Are you simply trying to get rid of floating culture cells? Simple filtration should do the trick - choose the right pore size depending on your particles of interest.

If you are trying to concentrate viral particles without ultracentrifugation, I recently saw a brochure for a Clontech kit (Lenti-X Concentrator) that allows you to concentrate lentivirus in proprietary tubes without ultracentrifugation. Probably some sort of PEG. I have not tried it myself, but worth checking out.

Dear

Thanks for reply. I have virus grown in cell culture, did centrifuge, took supernatant for virus RNA extraction. However, sequencing facility said that it contain far more cellular RNA than viral RNA. This is my problem

I used Amicon ultra columns Millipore. Now they have something new: Millipore’s Fast-Trap Adenovirus, Lentivirus and Adeno-associated Virus Purification and Concentration Kits provide a fast, safe, and easy alternative for viral purification.

Since viruses tend to protect their RNA in enclosed capsids/nucleocapsids why not simply treat your cell culture supernatants with RNases to get rid of all the floating RNAs and then proceed to extract the RNA using Trizol LS/ phenol chloroform. Theoretically most of the free-floating cellular RNAs should be degraded while your viral RNA would be protected. I normally spin down the sups and filter (0.45um) them to remove as much cell debris as possible, I would at least do that if it's free-floating RNA you're worried about.

Hi Muhammad,

The advice of everyone is great. You will want to use at least 0.45 um filters to first exclude any cells and then I would recommend the Lenti-X kit from Clontech to concentrate the virus.
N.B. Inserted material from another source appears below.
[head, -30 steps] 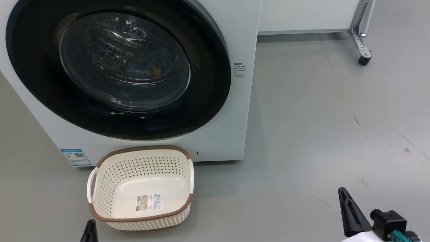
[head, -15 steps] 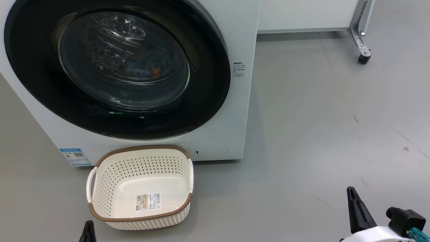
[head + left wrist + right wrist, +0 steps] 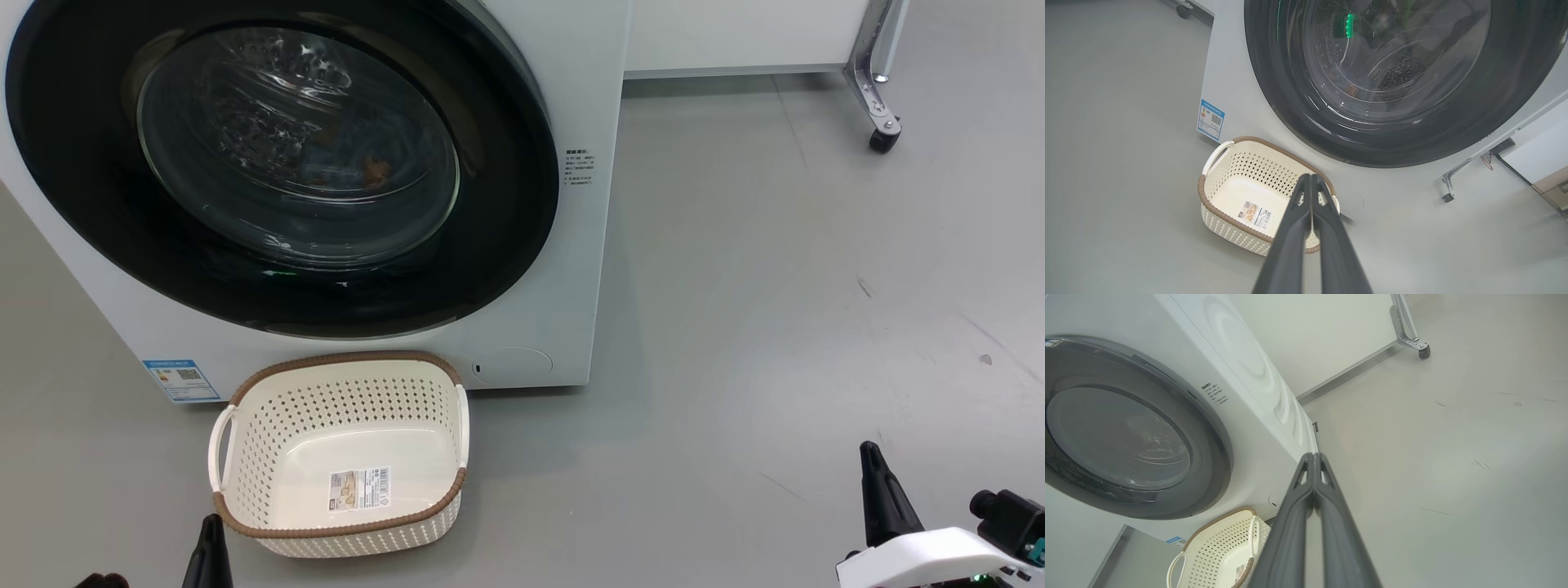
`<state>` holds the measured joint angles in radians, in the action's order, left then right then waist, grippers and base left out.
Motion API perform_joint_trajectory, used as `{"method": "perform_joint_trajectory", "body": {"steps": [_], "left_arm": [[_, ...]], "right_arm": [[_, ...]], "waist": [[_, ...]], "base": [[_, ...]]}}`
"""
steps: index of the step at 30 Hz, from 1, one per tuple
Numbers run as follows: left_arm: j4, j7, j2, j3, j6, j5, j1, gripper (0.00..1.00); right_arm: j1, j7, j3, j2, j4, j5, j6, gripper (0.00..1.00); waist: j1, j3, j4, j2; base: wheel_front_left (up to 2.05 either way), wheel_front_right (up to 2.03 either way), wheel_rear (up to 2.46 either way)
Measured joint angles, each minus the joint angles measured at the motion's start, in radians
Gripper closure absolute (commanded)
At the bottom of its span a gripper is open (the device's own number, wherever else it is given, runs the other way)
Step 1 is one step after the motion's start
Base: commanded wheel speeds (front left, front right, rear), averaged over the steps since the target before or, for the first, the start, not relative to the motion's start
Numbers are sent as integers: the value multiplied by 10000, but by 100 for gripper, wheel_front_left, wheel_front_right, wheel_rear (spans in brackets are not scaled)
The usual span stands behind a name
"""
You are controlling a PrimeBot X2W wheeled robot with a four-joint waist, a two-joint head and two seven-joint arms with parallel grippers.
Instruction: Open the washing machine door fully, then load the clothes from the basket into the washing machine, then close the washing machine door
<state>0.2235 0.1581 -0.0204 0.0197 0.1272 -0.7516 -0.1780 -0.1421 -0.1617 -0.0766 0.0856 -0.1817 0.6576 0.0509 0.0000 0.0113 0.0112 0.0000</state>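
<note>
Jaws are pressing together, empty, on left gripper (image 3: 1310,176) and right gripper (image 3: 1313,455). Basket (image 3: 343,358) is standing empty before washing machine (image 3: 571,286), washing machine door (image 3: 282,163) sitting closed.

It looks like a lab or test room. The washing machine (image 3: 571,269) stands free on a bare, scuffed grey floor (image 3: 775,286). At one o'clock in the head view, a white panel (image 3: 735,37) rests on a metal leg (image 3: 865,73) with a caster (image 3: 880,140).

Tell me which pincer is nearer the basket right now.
Left. The left pincer, shut, is just beside the near left corner of the basket; the right pincer, also shut, is far off to its right.
</note>
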Motion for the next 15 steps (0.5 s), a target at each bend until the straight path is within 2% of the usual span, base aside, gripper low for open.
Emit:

This should get rid of unwanted RNAs while concentrating those you want without the need of an ultracentrifuge. Best of luck,

Daniel

You could try precipitating the virus with ammonium sulphate or polyethylene glycol. This requires relatively low speed centrifugation. You could also try a 300 mw cutoff filter and was with PBS. Any free host RNA will pass through the filter. the virus will be retained.

I'd second what some of the others have said - having tried several of them. to get rid of cellular RNA from lysed cells you can indeed treat the supernatent with RNAse (or DNAse as there will be DNA in it too) and the viral RNA (usually) remains protected in it's capsid, then inactivate the RNase/DNAse and proceed with viral extraction as per normal. To concentrate the virus out of solution without access to a high speed centrifuge PEG precipitation works ok, though you will need to get rid of your cellular RNA first as the PEG will precipitate free nucleic acids as well as your virus capsids. Of course the simplest method to concentrate your nucleic acid is just to heat evaporate some of the liquid (eg in a vacum concentrator or even just on a heat block). Depending on what you want to do with your viral RNA you can also cope with a bit of cellular RNA in there - you can remove that bio-informatically (ie filter the host data out with a computerafterwards)
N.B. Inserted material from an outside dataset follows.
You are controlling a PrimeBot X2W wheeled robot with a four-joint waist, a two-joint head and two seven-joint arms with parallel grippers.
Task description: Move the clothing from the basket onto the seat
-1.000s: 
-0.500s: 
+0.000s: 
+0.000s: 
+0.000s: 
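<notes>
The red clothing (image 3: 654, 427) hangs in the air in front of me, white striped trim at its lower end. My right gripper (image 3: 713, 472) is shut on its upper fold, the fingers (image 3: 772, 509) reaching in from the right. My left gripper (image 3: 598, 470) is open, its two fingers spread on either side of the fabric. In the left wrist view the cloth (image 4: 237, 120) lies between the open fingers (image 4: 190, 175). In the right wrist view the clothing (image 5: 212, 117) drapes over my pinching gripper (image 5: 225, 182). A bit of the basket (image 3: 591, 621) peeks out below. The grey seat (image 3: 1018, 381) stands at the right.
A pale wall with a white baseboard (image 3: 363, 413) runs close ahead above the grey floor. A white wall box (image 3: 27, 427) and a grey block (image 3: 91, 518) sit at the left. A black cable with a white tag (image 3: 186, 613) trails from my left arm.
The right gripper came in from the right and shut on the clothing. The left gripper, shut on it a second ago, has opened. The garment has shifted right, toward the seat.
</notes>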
Amicon Ultra is fine for most situations.

Somehow, you can brief centrifugation your crude soup at 16000 rpm for 2 mins.

Cell debris will be at the bottom and just transfer the soup to amicon and just follow the protocol.

What's your virus?

Dear

It is Paramyxovirus, Newcastel disease virus

Dears

Many thanks for your valuable comments. I believe i can do something to get rid of cellular RNA

I deal with RNA viruses, we usually Freeze Thaw Freeze thaw (cycles) for cellular disruption and then do the simple centrifugation then collect the supernatant and then do the filtration 

Regards

dear Muhammad,

 There are readily  commercial virus RNA isolation kits are available in the market with out going for virus purification. you can use these kits to isolate total RNA of virus and do the PCR confirmation.

I hope I answer the question.

all the best

Yes, freeze thawing and centrifugation will reduce the cellular condamination. Additionally filtering of supernatant with syringe filter of virus can reduce further. For NGS, RNA/DNA extraction kits are available to avoid Cellular DNA, that all are mostly working by filtration methods. All the best.